* **Prompt**
The full listing, returned exactly and free of pictures, is the expected answer.

----- Collected data

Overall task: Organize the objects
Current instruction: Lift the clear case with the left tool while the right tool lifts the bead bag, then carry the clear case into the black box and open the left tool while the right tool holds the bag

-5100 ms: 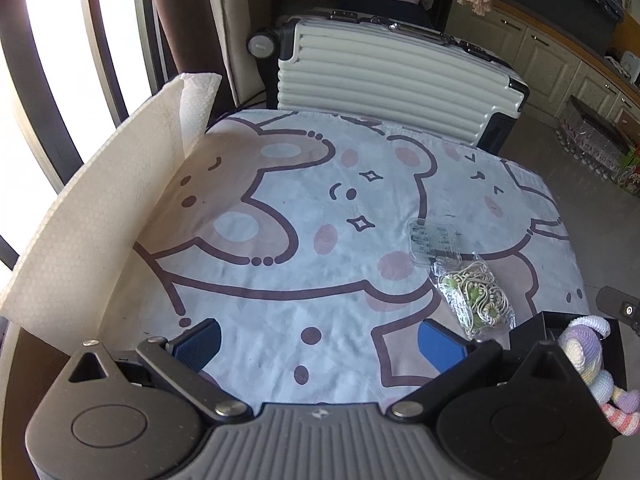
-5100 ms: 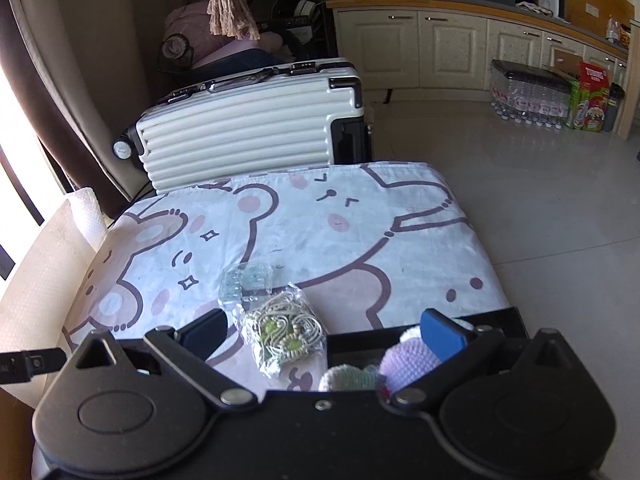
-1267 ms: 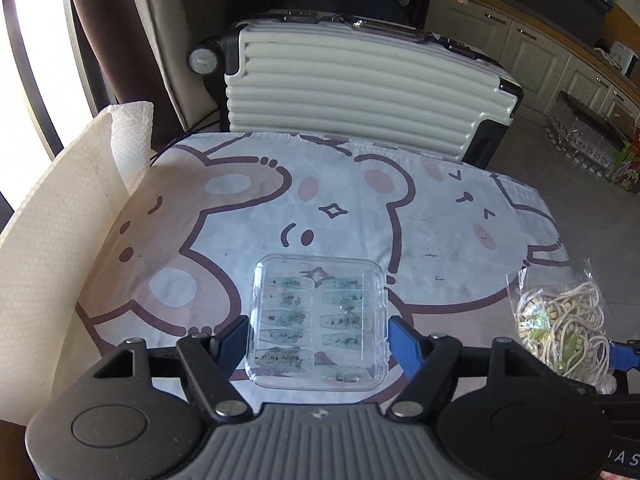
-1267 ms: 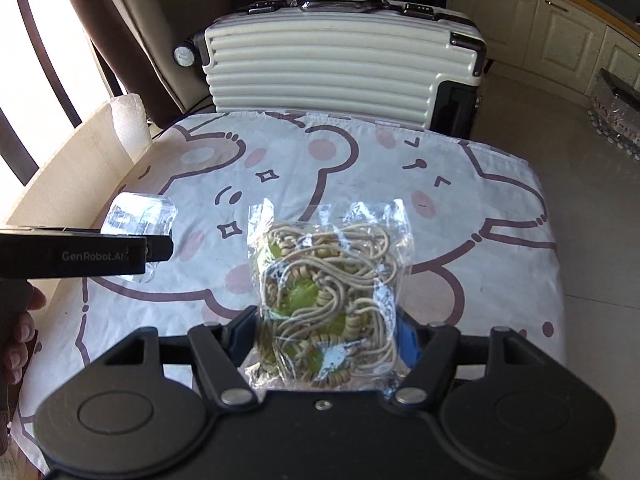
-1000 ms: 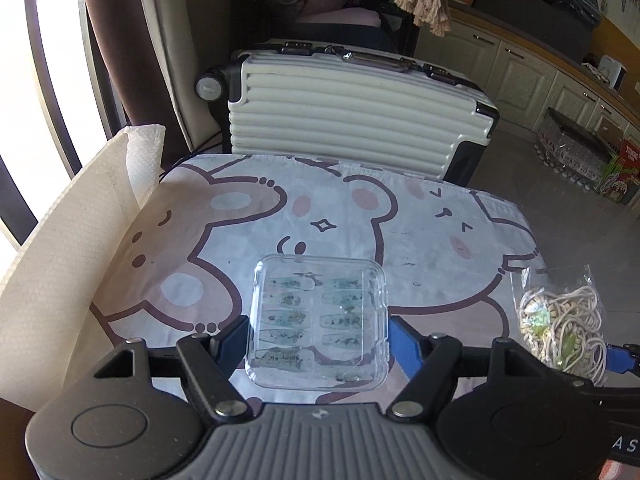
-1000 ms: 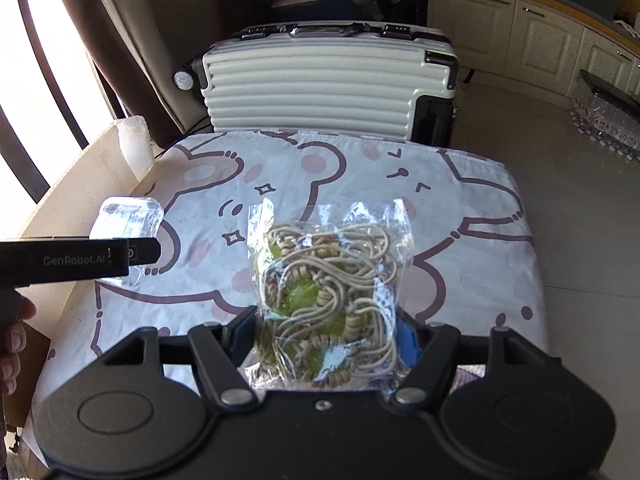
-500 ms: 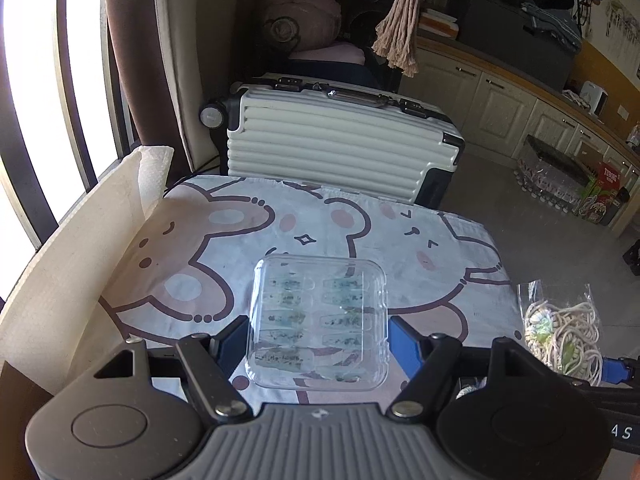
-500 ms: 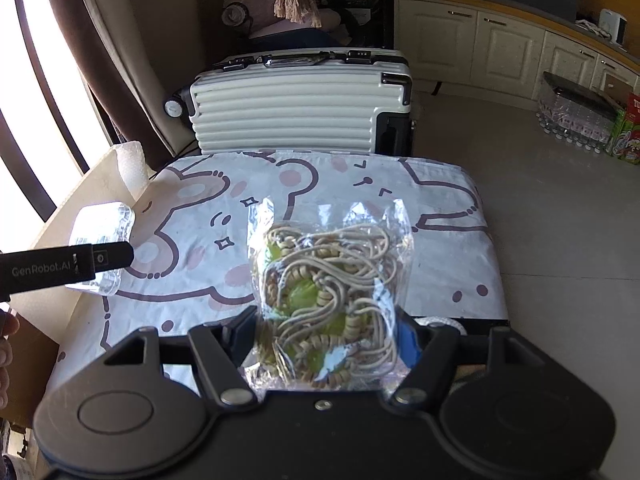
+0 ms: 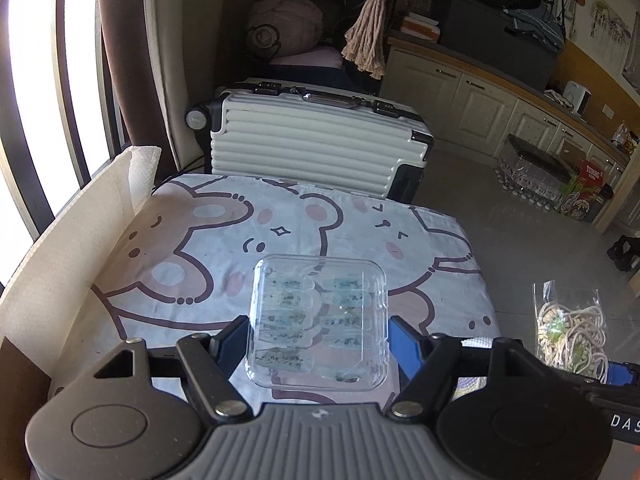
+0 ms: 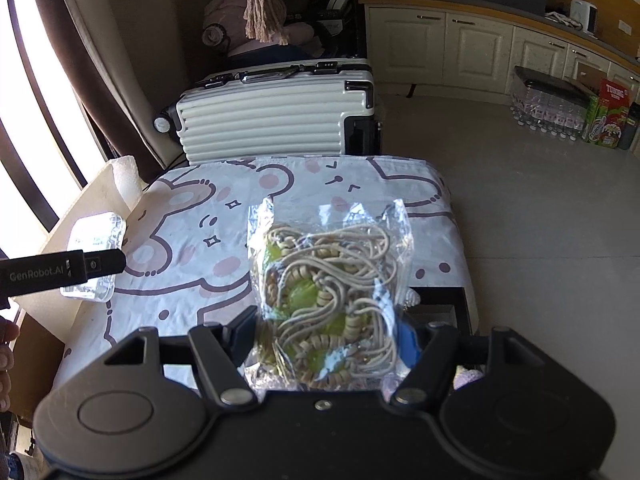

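Bear-print cloth (image 9: 208, 240) below: left tool (image 9: 318, 344) clamping clear ridged case (image 9: 318, 320), right tool (image 10: 330, 338) clamping crinkly bead bag (image 10: 328, 292).

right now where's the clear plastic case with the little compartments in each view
Left wrist: the clear plastic case sits at centre bottom, clamped in the left gripper.
Right wrist: the same case shows at the left edge, partly behind the left gripper's black finger, above the bear-print cloth.
Shared landmark: the white ribbed suitcase behind the table, at top centre in both views.
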A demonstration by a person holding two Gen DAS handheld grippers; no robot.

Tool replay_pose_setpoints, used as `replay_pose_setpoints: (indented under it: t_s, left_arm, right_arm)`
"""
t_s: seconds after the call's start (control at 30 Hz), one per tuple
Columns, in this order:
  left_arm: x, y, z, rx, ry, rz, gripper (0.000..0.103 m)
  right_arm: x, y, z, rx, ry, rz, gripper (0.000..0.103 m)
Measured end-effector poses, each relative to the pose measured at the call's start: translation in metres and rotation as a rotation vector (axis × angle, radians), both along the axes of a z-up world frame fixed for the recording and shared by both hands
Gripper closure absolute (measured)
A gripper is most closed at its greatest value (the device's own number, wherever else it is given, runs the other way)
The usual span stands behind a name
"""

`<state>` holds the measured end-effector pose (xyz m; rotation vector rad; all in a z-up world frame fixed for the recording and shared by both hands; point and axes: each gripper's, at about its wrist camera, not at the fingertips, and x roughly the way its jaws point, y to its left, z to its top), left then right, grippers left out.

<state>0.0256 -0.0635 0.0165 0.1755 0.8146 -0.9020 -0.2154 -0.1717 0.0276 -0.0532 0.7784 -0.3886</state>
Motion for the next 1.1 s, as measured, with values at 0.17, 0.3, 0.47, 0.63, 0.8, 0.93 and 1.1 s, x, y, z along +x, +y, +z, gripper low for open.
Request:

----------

* **Solution to the problem**
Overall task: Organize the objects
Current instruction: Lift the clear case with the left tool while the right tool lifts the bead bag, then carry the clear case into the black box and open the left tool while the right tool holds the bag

-5100 ms: 
-5100 ms: 
-1267 ms: 
-1267 ms: 
-1000 ms: 
-1000 ms: 
-500 ms: 
-500 ms: 
+0 ms: 
+0 ms: 

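Bear-print cloth (image 9: 208, 240) below: left tool (image 9: 318, 344) clamping clear ridged case (image 9: 318, 320), right tool (image 10: 330, 338) clamping crinkly bead bag (image 10: 328, 292).

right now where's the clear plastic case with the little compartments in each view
Left wrist: the clear plastic case sits at centre bottom, clamped in the left gripper.
Right wrist: the same case shows at the left edge, partly behind the left gripper's black finger, above the bear-print cloth.
Shared landmark: the white ribbed suitcase behind the table, at top centre in both views.
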A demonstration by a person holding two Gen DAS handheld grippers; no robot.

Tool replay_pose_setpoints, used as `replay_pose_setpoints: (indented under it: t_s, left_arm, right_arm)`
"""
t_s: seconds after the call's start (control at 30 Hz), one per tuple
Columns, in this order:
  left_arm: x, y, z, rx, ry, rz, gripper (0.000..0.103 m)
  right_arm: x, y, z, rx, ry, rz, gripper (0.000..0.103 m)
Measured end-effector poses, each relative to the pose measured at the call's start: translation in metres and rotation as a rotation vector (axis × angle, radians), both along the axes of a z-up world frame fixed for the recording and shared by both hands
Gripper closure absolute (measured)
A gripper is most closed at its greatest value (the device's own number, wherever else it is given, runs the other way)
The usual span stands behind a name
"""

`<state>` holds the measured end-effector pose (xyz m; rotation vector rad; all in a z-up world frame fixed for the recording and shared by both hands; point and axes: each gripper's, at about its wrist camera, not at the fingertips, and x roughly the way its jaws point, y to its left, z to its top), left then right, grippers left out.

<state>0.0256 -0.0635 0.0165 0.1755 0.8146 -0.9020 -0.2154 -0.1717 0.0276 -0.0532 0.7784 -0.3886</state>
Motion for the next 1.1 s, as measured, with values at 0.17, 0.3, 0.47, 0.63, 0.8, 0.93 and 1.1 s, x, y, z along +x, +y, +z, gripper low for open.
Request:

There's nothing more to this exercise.